# [TASK OBJECTIVE]
Each line below is to be copied exactly as it appears.

# [DATA PROVIDED]
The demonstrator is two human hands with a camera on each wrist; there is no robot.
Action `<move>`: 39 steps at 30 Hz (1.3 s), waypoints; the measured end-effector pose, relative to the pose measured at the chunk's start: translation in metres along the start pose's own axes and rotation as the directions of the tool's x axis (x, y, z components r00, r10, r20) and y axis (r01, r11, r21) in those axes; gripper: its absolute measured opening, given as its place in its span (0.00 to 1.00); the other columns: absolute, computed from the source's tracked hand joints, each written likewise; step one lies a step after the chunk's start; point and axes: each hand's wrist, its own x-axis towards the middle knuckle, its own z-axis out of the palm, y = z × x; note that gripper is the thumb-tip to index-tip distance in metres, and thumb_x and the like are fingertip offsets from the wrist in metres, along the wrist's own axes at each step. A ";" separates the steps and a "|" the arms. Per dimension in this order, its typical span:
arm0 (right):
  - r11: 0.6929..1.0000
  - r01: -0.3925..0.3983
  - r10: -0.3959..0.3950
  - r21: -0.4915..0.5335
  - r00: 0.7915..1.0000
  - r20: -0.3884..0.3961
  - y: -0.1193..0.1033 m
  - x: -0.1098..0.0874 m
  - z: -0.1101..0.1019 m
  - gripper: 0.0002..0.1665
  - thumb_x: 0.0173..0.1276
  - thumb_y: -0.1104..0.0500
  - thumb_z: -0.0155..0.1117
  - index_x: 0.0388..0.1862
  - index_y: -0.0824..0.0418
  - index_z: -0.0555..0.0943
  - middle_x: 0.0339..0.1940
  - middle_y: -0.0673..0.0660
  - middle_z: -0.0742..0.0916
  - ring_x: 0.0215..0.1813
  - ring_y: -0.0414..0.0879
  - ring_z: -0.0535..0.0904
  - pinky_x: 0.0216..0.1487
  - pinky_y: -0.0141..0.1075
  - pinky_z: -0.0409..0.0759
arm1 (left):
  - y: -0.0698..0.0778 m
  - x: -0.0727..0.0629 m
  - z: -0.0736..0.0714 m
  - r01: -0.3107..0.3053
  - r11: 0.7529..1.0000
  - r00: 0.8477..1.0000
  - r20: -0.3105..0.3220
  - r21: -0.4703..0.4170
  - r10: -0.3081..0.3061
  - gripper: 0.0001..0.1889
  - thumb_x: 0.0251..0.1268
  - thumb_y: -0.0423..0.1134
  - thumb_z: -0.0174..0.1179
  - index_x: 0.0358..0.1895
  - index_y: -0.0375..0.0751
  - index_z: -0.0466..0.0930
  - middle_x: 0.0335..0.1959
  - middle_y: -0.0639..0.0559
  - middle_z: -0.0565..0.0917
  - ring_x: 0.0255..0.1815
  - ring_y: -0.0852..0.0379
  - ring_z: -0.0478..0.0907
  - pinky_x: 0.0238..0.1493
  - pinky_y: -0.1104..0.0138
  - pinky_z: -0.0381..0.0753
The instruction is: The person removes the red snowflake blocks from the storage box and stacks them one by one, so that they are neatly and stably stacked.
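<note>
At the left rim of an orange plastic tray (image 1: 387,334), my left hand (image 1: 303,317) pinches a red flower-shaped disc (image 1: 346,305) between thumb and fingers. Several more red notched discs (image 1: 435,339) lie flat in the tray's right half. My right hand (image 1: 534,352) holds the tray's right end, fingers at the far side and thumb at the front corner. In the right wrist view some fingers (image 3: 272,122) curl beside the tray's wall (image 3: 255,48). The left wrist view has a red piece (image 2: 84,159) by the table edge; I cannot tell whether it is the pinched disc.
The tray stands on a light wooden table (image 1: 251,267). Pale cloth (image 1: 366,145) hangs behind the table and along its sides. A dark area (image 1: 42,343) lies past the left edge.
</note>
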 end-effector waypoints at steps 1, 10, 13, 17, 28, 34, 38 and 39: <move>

# [EXERCISE SOLUTION]
The demonstrator is two human hands with a camera on each wrist; there is no robot.
Action `<move>`: 39 steps at 30 Hz (1.3 s), waypoints; the measured end-effector pose, relative to the pose measured at the chunk's start: translation in metres along the start pose's own axes and rotation as the directions of the tool's x axis (x, y, z components r00, r10, r20) and y axis (r01, r11, r21) in those axes; gripper: its absolute measured opening, given as its place in its span (0.00 to 1.00); the other columns: absolute, computed from the source's tracked hand joints, each written likewise; step one lies a step after the chunk's start; point and axes: each hand's wrist, its own x-axis towards the middle knuckle, its own z-axis out of the palm, y = z × x; note that gripper is the thumb-tip to index-tip distance in metres, and thumb_x and the like are fingertip offsets from the wrist in metres, along the wrist's own axes at each step. A ";" separates the steps and a "|" the arms. Per dimension in this order, its typical span:
arm0 (right):
  - r11: 0.6929..1.0000
  - r01: -0.3925..0.3983
  - r10: -0.3959..0.3950
  - r21: -0.4915..0.5335
  - r00: 0.7915..1.0000
  - r20: -0.3884..0.3961
  - y: -0.1193..0.1033 m
  - x: -0.1098..0.0874 m
  - z: -0.1101..0.1019 m
  - gripper: 0.0002..0.1665
  - thumb_x: 0.0173..0.1276
  - thumb_y: -0.1104..0.0500
  - thumb_z: -0.0155..0.1117
  - index_x: 0.0388..0.1862
  - index_y: -0.0824..0.0418
  - index_z: -0.0555..0.0943
  - middle_x: 0.0339..0.1940
  - middle_y: -0.0673..0.0660
  - middle_z: -0.0742..0.0916
  - ring_x: 0.0215..0.1813
  - ring_y: -0.0414..0.0879
  - ring_z: -0.0535..0.0904
  - pinky_x: 0.0216..0.1487
  - pinky_y: -0.0141..0.1075
  - pinky_z: -0.0409..0.0759
arm1 (left):
  - y: -0.0698..0.0778 m
  - x: -0.0727..0.0629 m
  - z: -0.0736..0.0714 m
  - r01: -0.3107..0.3053
  - r11: 0.7529..1.0000
  - r00: 0.8477..1.0000
  - r20: -0.3105..0.3220
  - r21: -0.4703..0.4170
  - r10: -0.3081..0.3061
  - gripper: 0.0001..0.1889
  - thumb_x: 0.0251..0.1268
  - thumb_y: -0.0423..0.1134
  - thumb_z: -0.0174..0.1179
  - index_x: 0.0358..0.1895
  - index_y: -0.0375..0.0751
  - index_z: -0.0466..0.0930
  - middle_x: 0.0335..0.1959
  - middle_y: -0.0639..0.0559
  - middle_z: -0.0565..0.0917
  - ring_x: 0.0255..0.1815
  - ring_y: -0.0852..0.0379
  - ring_z: -0.0478..0.0907
  - pinky_x: 0.0238..0.1493
  - pinky_y: -0.1104..0.0138
  - pinky_z: -0.0381..0.0753
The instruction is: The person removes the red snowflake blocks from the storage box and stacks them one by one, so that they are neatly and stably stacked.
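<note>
At the left rim of an orange plastic tray (image 1: 387,334), my left hand (image 1: 303,317) pinches a red flower-shaped disc (image 1: 346,305) between thumb and fingers. Several more red notched discs (image 1: 435,339) lie flat in the tray's right half. My right hand (image 1: 534,352) holds the tray's right end, fingers at the far side and thumb at the front corner. In the right wrist view some fingers (image 3: 272,122) curl beside the tray's wall (image 3: 255,48). The left wrist view has a red piece (image 2: 84,159) by the table edge; I cannot tell whether it is the pinched disc.
The tray stands on a light wooden table (image 1: 251,267). Pale cloth (image 1: 366,145) hangs behind the table and along its sides. A dark area (image 1: 42,343) lies past the left edge.
</note>
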 end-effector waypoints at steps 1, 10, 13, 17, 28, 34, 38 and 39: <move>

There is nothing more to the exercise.